Back when I was 10 years old, I’m always a fan of romantic love stories. And I know my parents has that kind of love. It’s eternal, infinity, has no ending, and I can feel that. Though sometimes they fight, I know they still love each other. From that day, I promised myself to find that kind of true love that will last forever. I’m this kind of choosy girl who would not date someone just for fun but for a lifetime.
Til the day came, at the age of 15, I fell in love. Everything was so right. That kind of feeling waking up every morning and expecting someone will greet you and say those happy words. But of course, I’m this kind of woman who will gives you a lot of trouble before saying yes. He courted me for about a year. We spent a lot of time with each other, there’s a lot of surprises, overlapping sweetness and all. I know from that moment, I was truly happy and contented. He showered me with love. He made me feel like a queen in his life. But I was not aware that from that very moment that I said yes, was the moment that I will soon regret. I got pregnant at the age of 17, gave birth at the age of 18 years old. I watched my parents’ expectations and dreams for me slowly fading away, the saddest part is, I can’t do anything to lessen their pain. At a very young age, I become a mother. He was there. He was there within the first 8 months that I got pregnant. He made sure to took good care of me and the angel in my womb. But on the 9th month, there was a very bad news came in. The man that I used to know was a different man in his world. In his world where I do not exist. Where “we” do not exist. It hurts like hell. Its tearing me apart and there was no exact word to describe the pain I felt.
I’d even asked myself in the mirror, “How could a smart, brave, strong, fearless person like you be fooled?” “How dare that man ruined your life with all of his lies?” I cried. I was broke. I was alone. Yes, he left me, he broke me, he ruined me and most of all, took away my dreams and threw me away like a trash. I don’t know what to do. I’m still in love with him, I still wants him back. But what hurts me most, is I know I’m not this kind of person who beg someone for attention, who will choose the wrong path. This is not me. I know I need to let go, I need to forget everything. And it was not easy, this stage was killing me day by day. I have to move on, I have to, I need to. I want to because I have this angel inside me that I need to protect.

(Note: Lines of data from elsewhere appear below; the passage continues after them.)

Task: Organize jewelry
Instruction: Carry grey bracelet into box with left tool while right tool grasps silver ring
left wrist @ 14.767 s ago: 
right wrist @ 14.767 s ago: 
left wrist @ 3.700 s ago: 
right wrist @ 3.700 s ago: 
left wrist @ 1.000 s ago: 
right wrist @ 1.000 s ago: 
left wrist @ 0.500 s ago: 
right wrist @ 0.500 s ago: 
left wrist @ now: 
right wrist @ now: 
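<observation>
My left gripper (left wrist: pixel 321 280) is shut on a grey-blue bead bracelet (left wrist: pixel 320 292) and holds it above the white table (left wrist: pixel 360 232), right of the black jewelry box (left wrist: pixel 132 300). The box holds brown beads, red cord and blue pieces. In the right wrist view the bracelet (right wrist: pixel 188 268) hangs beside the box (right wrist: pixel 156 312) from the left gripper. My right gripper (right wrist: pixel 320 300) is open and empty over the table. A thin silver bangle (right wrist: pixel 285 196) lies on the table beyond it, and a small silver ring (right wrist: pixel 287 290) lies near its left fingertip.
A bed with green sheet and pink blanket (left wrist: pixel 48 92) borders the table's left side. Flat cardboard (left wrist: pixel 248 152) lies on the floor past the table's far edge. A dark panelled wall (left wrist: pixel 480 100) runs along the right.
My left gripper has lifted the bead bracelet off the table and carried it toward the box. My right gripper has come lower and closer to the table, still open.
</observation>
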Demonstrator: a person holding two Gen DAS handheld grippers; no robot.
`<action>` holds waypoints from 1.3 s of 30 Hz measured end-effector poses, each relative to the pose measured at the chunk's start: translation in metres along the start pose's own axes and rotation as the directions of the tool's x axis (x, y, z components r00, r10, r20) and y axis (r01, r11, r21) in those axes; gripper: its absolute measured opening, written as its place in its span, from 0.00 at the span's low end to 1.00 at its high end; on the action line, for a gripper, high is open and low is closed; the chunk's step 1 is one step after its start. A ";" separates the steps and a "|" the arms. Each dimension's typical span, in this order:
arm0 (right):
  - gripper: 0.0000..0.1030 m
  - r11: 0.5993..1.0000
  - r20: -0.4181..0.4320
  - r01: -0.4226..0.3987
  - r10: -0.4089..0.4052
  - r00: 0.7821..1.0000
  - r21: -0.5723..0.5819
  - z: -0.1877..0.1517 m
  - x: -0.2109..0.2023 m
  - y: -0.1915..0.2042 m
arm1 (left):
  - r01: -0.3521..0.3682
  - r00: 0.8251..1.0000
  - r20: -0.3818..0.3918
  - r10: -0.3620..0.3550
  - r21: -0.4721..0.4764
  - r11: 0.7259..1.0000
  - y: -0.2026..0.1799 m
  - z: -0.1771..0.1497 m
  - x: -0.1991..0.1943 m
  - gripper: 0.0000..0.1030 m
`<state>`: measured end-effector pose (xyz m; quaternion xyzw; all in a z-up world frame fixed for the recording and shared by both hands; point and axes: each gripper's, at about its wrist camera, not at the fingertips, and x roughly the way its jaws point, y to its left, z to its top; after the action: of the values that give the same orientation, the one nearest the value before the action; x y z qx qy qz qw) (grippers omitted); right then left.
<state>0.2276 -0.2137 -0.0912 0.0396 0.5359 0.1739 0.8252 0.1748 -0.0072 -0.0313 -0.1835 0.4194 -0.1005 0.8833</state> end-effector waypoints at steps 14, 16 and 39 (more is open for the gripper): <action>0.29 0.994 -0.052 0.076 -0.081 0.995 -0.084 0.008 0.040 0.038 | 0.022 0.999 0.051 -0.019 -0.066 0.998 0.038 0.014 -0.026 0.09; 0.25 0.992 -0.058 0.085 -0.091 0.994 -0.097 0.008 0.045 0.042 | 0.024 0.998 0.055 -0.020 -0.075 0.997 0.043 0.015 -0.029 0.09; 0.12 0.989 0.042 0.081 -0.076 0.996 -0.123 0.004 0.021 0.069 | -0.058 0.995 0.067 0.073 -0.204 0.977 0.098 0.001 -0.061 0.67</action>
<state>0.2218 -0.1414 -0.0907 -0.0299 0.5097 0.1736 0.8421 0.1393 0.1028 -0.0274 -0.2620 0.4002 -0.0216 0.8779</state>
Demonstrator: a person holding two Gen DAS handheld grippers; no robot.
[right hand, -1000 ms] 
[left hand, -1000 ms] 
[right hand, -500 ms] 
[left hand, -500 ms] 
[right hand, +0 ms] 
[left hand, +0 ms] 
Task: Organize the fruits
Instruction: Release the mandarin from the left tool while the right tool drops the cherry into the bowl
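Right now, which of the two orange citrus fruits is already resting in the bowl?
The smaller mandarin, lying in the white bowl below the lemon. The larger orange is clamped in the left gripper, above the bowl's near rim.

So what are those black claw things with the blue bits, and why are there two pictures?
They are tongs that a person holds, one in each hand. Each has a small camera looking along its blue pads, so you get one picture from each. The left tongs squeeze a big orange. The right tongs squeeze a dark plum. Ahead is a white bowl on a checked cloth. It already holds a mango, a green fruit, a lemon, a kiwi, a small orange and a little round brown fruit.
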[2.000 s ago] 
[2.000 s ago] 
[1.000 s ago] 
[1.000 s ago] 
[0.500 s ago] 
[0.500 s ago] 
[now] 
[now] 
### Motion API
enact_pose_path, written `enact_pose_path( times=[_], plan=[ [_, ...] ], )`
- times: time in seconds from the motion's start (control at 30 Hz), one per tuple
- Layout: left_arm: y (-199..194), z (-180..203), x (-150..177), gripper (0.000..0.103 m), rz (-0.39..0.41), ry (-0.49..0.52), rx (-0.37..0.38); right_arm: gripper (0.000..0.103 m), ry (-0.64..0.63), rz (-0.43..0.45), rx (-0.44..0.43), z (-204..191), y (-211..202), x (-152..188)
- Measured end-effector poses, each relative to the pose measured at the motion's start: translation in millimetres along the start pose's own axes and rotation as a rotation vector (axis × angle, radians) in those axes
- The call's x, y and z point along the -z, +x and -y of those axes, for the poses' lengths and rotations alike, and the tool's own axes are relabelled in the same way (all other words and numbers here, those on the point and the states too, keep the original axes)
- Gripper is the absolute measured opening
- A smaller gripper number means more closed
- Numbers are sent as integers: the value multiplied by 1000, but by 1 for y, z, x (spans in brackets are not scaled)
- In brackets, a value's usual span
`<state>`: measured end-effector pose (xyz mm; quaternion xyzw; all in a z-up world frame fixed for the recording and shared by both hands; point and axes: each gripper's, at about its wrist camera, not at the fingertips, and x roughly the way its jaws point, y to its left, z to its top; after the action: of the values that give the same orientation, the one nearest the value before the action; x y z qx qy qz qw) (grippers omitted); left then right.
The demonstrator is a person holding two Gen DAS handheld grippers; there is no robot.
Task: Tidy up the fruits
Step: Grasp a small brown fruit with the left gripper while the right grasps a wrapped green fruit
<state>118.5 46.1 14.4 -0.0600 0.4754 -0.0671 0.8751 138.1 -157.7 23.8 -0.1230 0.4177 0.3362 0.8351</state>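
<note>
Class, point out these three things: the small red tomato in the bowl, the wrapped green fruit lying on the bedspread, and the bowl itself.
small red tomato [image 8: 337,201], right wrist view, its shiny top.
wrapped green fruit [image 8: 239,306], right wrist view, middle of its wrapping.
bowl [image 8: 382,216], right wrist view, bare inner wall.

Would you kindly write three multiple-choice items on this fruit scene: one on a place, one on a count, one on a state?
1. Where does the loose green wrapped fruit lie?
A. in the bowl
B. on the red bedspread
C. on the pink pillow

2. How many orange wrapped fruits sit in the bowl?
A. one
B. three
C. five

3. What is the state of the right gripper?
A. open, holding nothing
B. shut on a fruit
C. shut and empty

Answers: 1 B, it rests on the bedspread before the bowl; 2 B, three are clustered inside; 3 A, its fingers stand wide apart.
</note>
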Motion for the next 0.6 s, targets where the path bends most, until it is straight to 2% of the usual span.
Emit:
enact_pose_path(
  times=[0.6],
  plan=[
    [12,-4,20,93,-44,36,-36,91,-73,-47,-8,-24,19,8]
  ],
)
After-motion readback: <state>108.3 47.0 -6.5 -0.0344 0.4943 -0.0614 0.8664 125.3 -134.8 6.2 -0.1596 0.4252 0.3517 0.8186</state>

That moment, that unforgettable moment. The first time I laid my eyes on my son. That was truly happiness, and I’m sure of it. Yes, he left me broken and ruined my everything but I was glad that he left me an angel, an angel that I am forever thankful to have. I am proud and happy to be a single mother in a very young age. So if you’ll judge me because I gave birth and became a mother at 18 years of age, go ahead. I don’t care. I love my son as much as I love God. And I guess I don’t have time for your criticisms and stupid opinions. I am proud that I’m able to stand up and take all the responsibilities as a mother and as a father to my angel. Yes, it’s not easy and will never be, but I am happy seeing that I’m raising the man who will be a good and responsible husband for the future. And I know he’ll be there for me and me for him. We’ll be there for each other, no matter what happen.